What is needed: A line containing "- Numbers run" appears in the material below. Return exactly every line from the first through that one, and only those.

Available data:

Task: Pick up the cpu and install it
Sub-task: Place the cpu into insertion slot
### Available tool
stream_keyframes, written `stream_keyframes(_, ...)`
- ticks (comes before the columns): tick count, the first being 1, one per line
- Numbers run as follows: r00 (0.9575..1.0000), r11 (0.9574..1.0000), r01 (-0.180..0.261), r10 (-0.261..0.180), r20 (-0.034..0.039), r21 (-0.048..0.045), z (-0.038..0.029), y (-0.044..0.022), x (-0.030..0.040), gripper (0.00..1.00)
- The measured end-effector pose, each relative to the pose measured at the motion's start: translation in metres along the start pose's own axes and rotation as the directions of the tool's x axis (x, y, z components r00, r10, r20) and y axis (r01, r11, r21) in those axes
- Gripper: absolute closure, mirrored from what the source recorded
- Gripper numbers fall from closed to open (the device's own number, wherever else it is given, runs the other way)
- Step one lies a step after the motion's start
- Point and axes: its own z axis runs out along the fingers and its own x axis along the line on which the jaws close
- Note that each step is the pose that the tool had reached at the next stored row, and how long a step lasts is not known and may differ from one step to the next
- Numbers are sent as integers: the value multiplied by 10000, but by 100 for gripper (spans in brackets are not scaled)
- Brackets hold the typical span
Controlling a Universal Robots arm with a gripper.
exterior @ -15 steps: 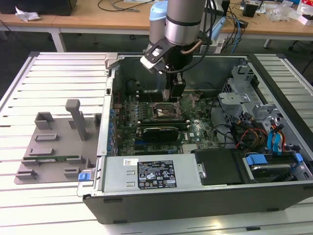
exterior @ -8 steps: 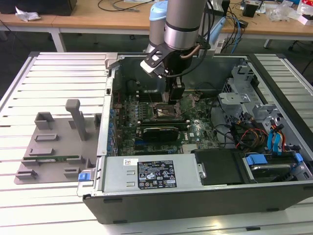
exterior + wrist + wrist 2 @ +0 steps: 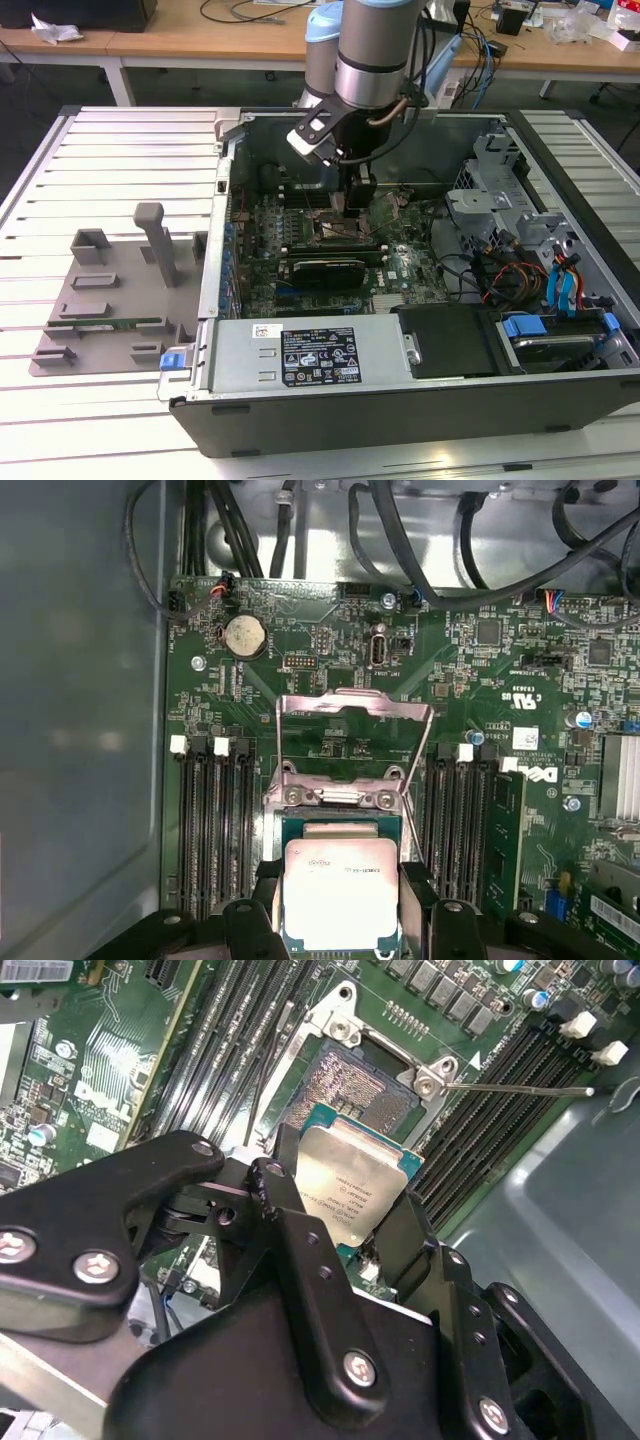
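The cpu (image 3: pixel 352 1182), a flat square chip with a pale silvery top, is clamped between my black fingers (image 3: pixel 283 1195) and sits partly over the open socket (image 3: pixel 352 1080) on the green motherboard. In the first wrist view the cpu (image 3: pixel 340 892) hangs over the socket's near part, and the metal socket frame (image 3: pixel 352 712) is flipped up behind it. My gripper (image 3: pixel 343 207) reaches down into the middle of the open computer case (image 3: pixel 330 410) in the exterior view. It is shut on the cpu.
Black memory slots (image 3: pixel 212 825) flank the socket on both sides, and a thin metal latch lever (image 3: pixel 520 1088) sticks out beside it. Cables (image 3: pixel 420 540) run along the case wall. A grey fixture (image 3: pixel 110 290) lies on the slatted table at the exterior view's left.
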Motion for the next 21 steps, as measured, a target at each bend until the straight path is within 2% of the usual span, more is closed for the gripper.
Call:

Solution to this problem:
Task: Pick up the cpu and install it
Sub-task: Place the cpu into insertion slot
### Available tool
stream_keyframes, written `stream_keyframes(_, ...)`
- ticks (comes before the columns): tick count, the first being 1, one per line
- Numbers run as follows: r00 (0.9575..1.0000), r11 (0.9574..1.0000), r01 (-0.180..0.261), r10 (-0.261..0.180), r20 (-0.034..0.039), r21 (-0.048..0.045), z (-0.038..0.029), y (-0.044..0.022), x (-0.030..0.040), gripper (0.00..1.00)

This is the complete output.